> [Task directions]: Restate word for word the lines of the records below, starting at the line that contains "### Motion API" and ending at the line that contains "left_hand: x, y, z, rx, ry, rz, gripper", with both of those lines included and nothing else.

> [Listed entries]:

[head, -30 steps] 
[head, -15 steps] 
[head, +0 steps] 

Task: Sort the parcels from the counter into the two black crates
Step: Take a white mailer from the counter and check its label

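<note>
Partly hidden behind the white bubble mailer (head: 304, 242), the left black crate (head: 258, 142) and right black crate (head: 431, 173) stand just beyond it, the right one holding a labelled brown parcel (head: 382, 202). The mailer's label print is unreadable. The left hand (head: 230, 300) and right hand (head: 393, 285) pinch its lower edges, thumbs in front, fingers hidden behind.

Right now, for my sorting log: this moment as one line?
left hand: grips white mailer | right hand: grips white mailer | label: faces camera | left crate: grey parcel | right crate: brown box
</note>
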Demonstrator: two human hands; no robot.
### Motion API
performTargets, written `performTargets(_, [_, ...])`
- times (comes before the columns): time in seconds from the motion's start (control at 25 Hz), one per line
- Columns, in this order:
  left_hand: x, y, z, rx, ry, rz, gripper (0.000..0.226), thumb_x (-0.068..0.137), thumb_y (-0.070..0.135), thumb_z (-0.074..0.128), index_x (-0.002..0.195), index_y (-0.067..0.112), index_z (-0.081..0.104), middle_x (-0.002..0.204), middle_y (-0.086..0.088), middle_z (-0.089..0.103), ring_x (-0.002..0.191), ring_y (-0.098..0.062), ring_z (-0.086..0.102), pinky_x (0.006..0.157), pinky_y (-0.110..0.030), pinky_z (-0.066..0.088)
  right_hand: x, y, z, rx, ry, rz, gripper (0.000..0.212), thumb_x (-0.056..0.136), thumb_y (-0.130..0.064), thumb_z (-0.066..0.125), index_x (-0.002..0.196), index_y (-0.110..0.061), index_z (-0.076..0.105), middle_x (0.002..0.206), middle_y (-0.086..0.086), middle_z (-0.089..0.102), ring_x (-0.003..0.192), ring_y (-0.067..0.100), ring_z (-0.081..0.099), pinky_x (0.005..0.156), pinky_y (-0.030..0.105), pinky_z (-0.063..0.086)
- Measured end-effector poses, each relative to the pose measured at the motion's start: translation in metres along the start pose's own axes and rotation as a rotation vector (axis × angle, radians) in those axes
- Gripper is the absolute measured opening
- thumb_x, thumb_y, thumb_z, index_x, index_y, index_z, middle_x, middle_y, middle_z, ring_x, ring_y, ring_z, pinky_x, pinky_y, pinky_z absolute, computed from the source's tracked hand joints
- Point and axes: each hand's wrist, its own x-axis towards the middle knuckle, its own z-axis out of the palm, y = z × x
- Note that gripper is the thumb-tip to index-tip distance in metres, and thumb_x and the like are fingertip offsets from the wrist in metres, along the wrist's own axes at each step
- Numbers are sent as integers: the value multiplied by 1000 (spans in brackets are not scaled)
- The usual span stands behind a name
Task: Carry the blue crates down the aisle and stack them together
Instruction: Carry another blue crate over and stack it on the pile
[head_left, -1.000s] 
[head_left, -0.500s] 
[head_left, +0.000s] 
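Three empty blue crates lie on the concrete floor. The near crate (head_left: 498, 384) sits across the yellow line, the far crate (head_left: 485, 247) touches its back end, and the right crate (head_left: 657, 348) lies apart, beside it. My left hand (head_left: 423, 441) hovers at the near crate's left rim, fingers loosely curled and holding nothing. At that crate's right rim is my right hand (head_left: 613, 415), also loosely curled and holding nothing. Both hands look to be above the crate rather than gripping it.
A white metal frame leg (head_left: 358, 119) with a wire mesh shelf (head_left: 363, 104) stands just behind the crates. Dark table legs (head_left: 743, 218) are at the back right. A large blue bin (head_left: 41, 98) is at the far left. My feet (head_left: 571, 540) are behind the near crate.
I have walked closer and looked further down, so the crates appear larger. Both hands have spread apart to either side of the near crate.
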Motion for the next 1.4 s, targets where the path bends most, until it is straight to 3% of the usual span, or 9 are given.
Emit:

> [Answer area]:
### Motion API
performTargets, written `performTargets(_, [_, ...])`
- times (comes before the columns): time in seconds from the motion's start (control at 25 Hz), one per line
- Columns, in this order:
  left_hand: x, y, z, rx, ry, rz, gripper (0.000..0.226), thumb_x (-0.068..0.137), thumb_y (-0.070..0.135), thumb_z (-0.074..0.128), index_x (-0.002..0.195), index_y (-0.067..0.112), index_z (-0.081..0.104), middle_x (-0.002..0.204), middle_y (-0.086..0.088), middle_z (-0.089..0.103), ring_x (-0.002..0.191), ring_y (-0.098..0.062), ring_z (-0.086..0.102), pinky_x (0.006..0.157), pinky_y (-0.110..0.030), pinky_z (-0.066..0.088)

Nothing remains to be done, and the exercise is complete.